Give me a KISS!

One of the things I feel passionately about is ease of use. I’m one of those guys that doesn’t normally read the documentation – the theory being that you should be able to intuitively use any product. Take Google’s Adwords product for example. I really hate to compare anything to Google by the way – everyone in the technology industry wants to compare just about anything to Google – then talk themselves out of doing anything because “Google are already doing that”. What a load of tripe – if that was the case nobody would ever start a company. Anyway, I digress. Google’s Adwords product was just about the easiest product I’ve ever used. When Adwords was first launched we managed to get an ad up in a couple of minutes that served hundreds of hits to our website. It was intuitive, clean and simple.
Pretty much everyone agrees that Google changed the game in online ads. Yet there was nothing innovative about online advertising. Yahoo and Microsoft had been doing it for years. Google though made it easy. I didn’t need to read a manual, I didn’t need customer support - quite simply it was the best product on the market.
Compare that to Overture. The interface was confusing, my anti-spyware blocked cookies that the product needed to log me in, it took days not minutes to get an ad up.

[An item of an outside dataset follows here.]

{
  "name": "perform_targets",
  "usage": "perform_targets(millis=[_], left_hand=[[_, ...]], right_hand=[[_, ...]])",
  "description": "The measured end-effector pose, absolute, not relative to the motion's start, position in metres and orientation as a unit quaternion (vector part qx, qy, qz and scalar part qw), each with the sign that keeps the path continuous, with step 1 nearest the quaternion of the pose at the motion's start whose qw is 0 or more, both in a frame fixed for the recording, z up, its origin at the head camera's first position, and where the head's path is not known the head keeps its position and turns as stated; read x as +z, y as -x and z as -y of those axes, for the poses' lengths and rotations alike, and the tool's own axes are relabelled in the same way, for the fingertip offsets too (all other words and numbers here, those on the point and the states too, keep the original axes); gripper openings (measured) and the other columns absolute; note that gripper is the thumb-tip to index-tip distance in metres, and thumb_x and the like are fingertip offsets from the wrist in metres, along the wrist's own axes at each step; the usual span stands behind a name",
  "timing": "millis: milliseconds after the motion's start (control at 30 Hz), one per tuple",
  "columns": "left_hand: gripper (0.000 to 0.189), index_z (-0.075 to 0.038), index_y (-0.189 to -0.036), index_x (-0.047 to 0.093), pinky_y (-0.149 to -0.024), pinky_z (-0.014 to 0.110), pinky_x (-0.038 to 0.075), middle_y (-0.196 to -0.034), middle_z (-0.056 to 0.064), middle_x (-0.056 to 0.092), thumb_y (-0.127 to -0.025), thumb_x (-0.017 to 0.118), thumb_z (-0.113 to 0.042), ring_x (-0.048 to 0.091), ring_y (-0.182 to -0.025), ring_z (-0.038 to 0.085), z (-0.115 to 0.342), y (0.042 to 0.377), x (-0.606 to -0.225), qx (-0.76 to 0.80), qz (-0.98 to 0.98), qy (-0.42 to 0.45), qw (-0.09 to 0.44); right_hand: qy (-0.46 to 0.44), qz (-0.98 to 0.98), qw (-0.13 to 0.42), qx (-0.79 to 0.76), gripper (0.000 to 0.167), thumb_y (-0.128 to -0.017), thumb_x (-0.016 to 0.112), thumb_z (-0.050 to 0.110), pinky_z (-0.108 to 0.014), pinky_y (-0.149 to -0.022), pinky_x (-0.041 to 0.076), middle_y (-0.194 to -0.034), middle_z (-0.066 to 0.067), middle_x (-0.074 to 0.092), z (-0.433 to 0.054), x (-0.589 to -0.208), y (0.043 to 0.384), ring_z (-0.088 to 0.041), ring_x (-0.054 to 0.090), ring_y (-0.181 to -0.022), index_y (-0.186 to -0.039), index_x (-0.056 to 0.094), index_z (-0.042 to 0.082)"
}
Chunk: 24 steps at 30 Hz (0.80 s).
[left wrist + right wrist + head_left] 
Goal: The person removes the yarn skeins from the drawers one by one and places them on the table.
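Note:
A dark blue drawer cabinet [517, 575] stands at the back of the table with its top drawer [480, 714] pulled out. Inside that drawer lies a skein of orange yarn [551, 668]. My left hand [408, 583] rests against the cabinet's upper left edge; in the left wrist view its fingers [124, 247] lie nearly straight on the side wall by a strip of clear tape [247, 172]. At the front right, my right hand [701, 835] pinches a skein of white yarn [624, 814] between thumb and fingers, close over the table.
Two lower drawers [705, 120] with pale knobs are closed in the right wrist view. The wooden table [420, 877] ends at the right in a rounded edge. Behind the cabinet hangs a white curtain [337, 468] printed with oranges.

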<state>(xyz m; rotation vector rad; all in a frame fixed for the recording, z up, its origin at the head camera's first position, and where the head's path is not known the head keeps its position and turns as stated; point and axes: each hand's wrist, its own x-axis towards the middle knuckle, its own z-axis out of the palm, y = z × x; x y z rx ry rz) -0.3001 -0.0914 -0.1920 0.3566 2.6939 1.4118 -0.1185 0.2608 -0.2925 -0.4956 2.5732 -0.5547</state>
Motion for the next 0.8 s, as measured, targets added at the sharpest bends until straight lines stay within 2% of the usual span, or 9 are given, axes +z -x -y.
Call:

Speaking as a software vendor, we all need to spend more time on making this stuff easier. At WANdisco, we’re big boys and girls about this stuff and admit to ourselves where our product could and should be improved. Ease-of-deployment and ease-of –use are top of the agenda right now. Our product solves a terrifically complex problem; but we don’t want our users to see or deal with any of that complexity. It is a trap to assume that users have special skills – sure some do but they are usually early adopters. Einstein's maxim that "everything should be made as simple as possible, but no simpler" probably says it all.